隼跖转述青南的话,问话过了一会儿才得到回答,他又将回复的内容转述给青南:“东甸族长请觋鹳过去,他的儿子患热病,也就是高地人说的‘西离疫’,快病死了,东甸族长听说觋鹳能医治这种病。”
“热病?我来西离的路上见过,知道热病的症状,如果是这种病,幼儿患病容易死亡,大人则未必,热病害不死那么多人。隼跖,你问他们,东甸的大疫有什么样的病状?”
青南说完话,隼跖立即转述,等在座的西离人都听明白问话,人人脸色都不大好看,他们害怕提及东甸的大疫,忌讳它。
见众人都不语,各贞只得皱着眉头,断断续续陈述:“我没亲眼见过……只是听闻……东甸人称它为:死疫,染病后不久,皮肤就会开始变色,先是变红,再变黑,血会从口鼻、耳朵、甚至指甲缝里不停流出,等到七窍都出血,人也就死了。一户人家,只要有一个染上,全家都不得幸免,不管多么强健的人,都没法活。”

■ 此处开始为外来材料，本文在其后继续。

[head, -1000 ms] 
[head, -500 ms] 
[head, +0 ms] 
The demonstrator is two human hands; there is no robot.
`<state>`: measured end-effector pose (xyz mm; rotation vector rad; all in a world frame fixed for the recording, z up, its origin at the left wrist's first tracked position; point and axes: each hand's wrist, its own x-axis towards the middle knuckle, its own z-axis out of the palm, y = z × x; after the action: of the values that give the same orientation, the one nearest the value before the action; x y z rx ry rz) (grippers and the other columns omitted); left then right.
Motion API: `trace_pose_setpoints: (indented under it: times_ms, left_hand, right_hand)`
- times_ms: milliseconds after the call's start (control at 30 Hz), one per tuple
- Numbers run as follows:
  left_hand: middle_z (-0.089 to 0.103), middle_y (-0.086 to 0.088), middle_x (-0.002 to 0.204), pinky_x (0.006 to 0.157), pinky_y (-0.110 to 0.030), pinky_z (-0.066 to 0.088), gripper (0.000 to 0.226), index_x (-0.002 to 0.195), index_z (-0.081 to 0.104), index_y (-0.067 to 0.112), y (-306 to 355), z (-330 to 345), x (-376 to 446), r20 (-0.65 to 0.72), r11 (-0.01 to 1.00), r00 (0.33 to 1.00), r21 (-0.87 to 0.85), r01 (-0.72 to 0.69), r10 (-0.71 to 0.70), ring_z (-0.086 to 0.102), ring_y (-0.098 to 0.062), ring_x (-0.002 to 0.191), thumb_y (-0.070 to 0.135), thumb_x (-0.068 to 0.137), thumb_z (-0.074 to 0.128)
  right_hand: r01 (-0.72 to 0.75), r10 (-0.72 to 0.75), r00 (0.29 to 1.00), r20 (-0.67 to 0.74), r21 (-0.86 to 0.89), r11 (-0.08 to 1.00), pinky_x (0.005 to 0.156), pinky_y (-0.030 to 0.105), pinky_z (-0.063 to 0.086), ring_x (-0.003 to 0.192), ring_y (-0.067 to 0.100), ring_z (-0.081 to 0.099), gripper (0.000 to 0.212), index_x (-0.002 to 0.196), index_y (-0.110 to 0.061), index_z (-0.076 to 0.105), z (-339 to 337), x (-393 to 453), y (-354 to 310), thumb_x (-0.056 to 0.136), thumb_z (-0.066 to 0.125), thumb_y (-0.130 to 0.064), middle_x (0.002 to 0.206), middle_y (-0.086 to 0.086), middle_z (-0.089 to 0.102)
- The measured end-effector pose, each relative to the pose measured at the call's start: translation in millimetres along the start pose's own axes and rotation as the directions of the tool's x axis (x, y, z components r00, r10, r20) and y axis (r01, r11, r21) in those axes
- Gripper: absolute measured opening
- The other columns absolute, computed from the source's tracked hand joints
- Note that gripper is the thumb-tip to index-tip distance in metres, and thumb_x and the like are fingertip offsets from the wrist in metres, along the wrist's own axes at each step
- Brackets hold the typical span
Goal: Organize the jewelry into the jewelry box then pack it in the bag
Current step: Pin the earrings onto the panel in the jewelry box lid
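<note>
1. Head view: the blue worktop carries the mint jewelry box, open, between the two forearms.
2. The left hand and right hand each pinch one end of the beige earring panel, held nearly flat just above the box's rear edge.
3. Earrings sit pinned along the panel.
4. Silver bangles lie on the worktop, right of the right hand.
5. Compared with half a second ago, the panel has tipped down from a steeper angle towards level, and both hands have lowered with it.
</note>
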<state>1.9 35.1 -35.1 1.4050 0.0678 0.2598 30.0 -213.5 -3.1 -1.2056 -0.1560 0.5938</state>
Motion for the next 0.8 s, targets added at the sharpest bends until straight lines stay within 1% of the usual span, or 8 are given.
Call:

众人纷纷沉默,有人的表情显得惊恐,有人紧紧握住手,手臂微微发颤。
死疫,沾上必死。
隼跖用平静的口吻转述各贞的话,青南听完后神色凝重,如果各贞的话属实,这是他从未见过的疫病。
远比曾经在羽邑爆发过的疫病更可怕。
难怪西旌人都认为觋鹳死了。
东甸经过死疫的摧残后,还有活人吗?
青南问:“东甸大疫过后,这么多年来,有人去过那里吗?”
这次问话比较快得到答复,隼跖转述:“他们说有人去过,那边已经荒废,没有人住。”
青南能想象那是怎样的情景,聚落边上是累累的坟冢,有些未来得急掩埋的尸体在屋舍中化作白骨,那将是一处死寂沉沉,令旅人畏惧的死亡禁地。
客人离去,各贞与隼跖也都离开,外头的天暗了,屋中燃起油灯,在昏黄的灯光下,青南与青露开始整理觋鹳留下的木板。
将木板擦拭干净,把木板上的符号抄写在布帛上,并进行释读。
青露成功释读一段竹文,面露喜悦之情,他指着木板上的一株植物图绘说:“这草绘得真清晰,像荏草,应该就是高地常见的荏草,觋鹳记下荏草的药用方法。”
“取荏草根茎和叶子晾晒,研磨成粉服用,能医治风痹。觋鹭,我们回程可以采撷荏草种子,带去羽邑种植!”青露指腹在一个个竹文上摩挲,他用流畅的词语陈述觋鹳的简陋记载。
青南在祠庙时已经释读过这片木板,知道内容,不似青露那么激动,无疑,觋鹳记述在木板上的内容都极具价值。
将那片木板递给青南,青露又取来一片,低头将木板上面的竹文抄写在布帛上,他边抄边说:“觋鹭,照今天这些人的说法,觋鹳死于东甸大疫,东甸人会给觋鹳修座墓吗?”
“那时的情景必然很混乱,未必有墓。”青南拿起青露抄写完毕的布帛,仔细与木板对照,避免有抄写错误的地方。
回程会将觋鹳的木板带上,这是他留下的珍贵遗物,日后会上缴青宫库房,又考虑到这些东西的重要性,所以抄写一份备用。
“这么多年过去,东甸自死疫爆发后就没有居民,但有旅人途径那里,没听说途径的旅人染病,觋鹭,我们要不要过去看看。”
青露放下笔,一只手托住下巴,他在思考。
没有得到青南的回答,青露也不再提,他望向窗外,见到远处林溪所在的位置,在黑漆漆一片中有个光点,显得那么微不足道,青露想起那是狸巫住的祠庙。